• TASK DESCRIPTION: Across the whole listing, copy out every line that includes the string "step".

(INPUT FOR THIS TASK)

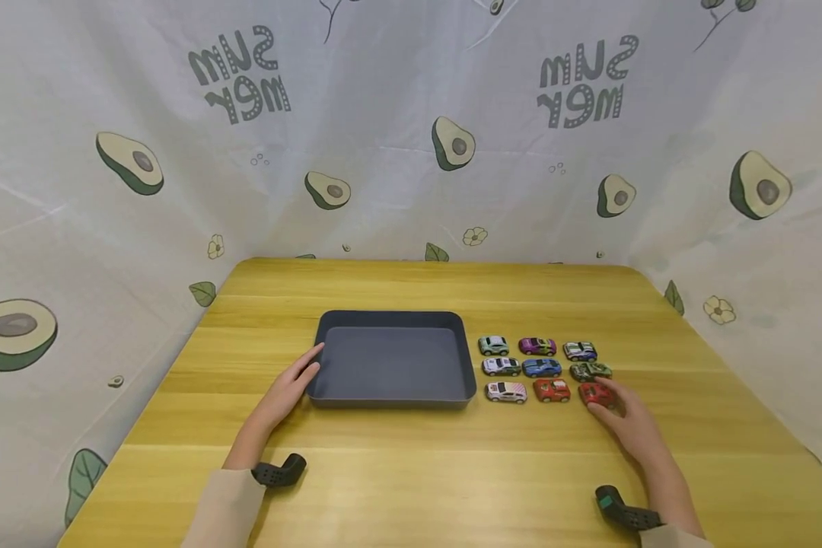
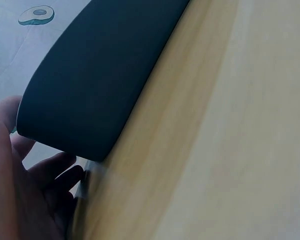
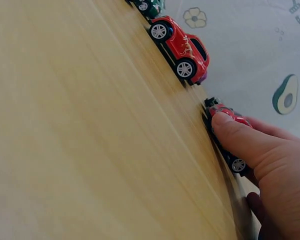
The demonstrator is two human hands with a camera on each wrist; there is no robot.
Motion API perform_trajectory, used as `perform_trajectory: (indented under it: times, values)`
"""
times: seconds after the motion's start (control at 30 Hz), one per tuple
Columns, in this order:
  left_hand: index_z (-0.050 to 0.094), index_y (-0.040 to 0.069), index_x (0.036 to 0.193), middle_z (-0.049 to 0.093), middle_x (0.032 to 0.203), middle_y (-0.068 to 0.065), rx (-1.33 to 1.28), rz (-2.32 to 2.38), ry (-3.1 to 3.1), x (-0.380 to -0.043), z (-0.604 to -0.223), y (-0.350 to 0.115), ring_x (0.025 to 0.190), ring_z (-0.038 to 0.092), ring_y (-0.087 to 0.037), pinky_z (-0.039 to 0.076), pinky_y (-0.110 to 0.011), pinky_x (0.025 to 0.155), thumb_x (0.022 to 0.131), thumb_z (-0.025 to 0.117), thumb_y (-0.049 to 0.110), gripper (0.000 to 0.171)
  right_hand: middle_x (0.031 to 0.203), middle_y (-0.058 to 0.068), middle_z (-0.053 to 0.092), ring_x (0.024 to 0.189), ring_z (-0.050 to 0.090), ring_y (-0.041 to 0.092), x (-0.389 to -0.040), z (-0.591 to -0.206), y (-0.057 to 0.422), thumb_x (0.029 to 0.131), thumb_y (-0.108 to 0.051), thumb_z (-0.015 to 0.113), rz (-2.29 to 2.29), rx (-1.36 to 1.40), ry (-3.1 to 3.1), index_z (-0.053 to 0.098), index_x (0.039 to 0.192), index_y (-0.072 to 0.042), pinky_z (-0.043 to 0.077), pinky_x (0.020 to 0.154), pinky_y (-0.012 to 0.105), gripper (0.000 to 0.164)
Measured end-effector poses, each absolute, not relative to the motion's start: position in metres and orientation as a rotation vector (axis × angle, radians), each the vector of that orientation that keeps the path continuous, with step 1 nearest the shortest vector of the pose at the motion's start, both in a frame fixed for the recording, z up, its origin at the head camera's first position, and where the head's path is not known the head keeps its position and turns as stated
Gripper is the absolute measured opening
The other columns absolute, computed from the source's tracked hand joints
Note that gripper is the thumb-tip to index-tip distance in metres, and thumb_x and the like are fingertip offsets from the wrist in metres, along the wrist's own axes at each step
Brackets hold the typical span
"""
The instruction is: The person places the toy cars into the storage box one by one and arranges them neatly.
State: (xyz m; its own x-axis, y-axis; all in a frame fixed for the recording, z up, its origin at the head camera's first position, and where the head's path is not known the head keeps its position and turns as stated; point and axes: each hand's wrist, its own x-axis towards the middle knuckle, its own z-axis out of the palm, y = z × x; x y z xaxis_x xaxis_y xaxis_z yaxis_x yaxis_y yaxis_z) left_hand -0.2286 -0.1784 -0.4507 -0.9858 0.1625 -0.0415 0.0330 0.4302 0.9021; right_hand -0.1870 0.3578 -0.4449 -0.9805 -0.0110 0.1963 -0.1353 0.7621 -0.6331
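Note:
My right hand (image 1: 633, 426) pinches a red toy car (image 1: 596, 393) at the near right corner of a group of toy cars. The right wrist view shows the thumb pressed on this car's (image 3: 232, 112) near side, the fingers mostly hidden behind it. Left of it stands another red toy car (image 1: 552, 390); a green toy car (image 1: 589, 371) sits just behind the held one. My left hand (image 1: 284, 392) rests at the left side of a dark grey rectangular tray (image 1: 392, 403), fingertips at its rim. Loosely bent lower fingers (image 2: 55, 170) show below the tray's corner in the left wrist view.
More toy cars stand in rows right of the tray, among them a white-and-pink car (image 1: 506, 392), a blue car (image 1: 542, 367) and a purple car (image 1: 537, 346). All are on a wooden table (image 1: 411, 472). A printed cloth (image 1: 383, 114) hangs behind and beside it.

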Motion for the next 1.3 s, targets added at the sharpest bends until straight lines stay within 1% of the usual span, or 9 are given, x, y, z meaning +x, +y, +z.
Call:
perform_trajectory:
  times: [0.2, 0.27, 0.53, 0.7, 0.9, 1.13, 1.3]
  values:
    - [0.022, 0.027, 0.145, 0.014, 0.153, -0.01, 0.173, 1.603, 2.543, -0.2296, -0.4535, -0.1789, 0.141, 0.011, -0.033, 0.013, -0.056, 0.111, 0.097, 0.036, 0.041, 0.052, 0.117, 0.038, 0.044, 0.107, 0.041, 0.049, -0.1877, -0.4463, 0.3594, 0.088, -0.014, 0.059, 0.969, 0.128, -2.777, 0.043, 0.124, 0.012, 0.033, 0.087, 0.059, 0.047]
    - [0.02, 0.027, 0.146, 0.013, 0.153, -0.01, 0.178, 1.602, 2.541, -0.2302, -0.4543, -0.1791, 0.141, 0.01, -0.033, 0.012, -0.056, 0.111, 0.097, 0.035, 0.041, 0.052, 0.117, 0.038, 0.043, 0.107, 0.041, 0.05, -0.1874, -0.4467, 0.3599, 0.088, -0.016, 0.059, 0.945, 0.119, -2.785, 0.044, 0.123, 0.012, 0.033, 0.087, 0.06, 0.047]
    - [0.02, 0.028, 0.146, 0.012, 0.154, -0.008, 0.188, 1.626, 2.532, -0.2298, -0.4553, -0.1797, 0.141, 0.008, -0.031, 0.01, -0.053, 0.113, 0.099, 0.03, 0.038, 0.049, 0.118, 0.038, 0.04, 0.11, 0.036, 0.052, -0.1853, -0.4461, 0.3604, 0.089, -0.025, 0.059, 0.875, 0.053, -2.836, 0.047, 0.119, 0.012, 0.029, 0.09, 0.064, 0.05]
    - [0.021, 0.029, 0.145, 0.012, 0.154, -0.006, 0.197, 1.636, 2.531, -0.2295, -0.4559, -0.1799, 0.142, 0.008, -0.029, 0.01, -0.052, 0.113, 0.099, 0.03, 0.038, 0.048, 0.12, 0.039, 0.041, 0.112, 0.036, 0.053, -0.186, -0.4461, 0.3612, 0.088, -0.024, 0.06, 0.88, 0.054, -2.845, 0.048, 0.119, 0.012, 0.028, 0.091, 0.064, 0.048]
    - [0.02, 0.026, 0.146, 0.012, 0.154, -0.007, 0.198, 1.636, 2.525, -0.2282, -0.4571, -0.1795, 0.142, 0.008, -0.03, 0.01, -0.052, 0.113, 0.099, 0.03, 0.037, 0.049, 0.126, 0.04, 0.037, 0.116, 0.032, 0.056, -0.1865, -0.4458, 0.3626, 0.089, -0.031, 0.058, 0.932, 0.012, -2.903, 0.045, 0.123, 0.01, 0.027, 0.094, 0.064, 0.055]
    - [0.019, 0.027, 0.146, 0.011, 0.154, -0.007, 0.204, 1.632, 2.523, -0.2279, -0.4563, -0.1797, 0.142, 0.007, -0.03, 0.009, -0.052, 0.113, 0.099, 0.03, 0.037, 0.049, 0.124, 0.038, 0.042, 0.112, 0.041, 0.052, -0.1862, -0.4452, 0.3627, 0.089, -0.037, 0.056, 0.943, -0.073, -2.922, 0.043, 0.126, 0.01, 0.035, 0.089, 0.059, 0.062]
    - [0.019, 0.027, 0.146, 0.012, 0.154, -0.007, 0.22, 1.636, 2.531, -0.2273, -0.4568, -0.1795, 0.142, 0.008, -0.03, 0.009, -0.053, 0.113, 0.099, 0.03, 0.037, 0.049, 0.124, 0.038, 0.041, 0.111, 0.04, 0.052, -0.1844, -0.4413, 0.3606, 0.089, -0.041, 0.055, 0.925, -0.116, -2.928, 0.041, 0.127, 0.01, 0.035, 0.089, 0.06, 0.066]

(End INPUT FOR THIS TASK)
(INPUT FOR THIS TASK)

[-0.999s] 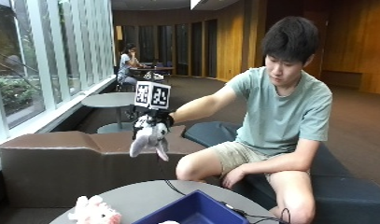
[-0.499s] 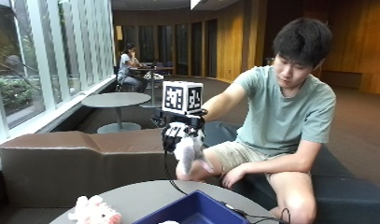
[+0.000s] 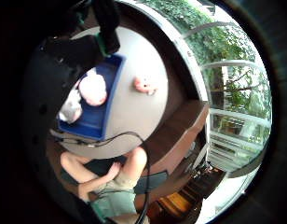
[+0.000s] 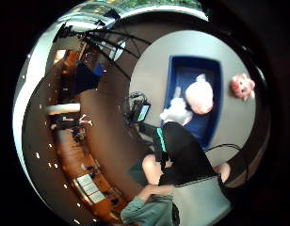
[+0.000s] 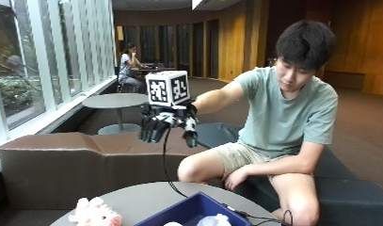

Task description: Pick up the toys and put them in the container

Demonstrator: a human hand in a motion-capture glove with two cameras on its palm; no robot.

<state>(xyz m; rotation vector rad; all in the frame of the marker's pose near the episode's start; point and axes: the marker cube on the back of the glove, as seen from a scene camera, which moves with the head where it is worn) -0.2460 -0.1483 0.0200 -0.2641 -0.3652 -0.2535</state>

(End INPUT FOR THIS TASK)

• ANSWER SPACE:
Measured end-effector poses, each absolute, not relative to the motion's start: position in metres and orientation as a rotation vector (axis × angle, radians), each the vector of that orientation that keeps the path continuous, with step 1 nearest the shortest vector of the pose at the motion's start, both in a frame fixed for the recording, z up, its origin at the head camera's first position, and where the head's path is not known the head keeps its position and turns as stated
Note that gripper is the thumb-tip to index-tip distance in metres, and thumb_x and the like are fingertip offsets from the wrist in metres, along the wrist's own axes at each step

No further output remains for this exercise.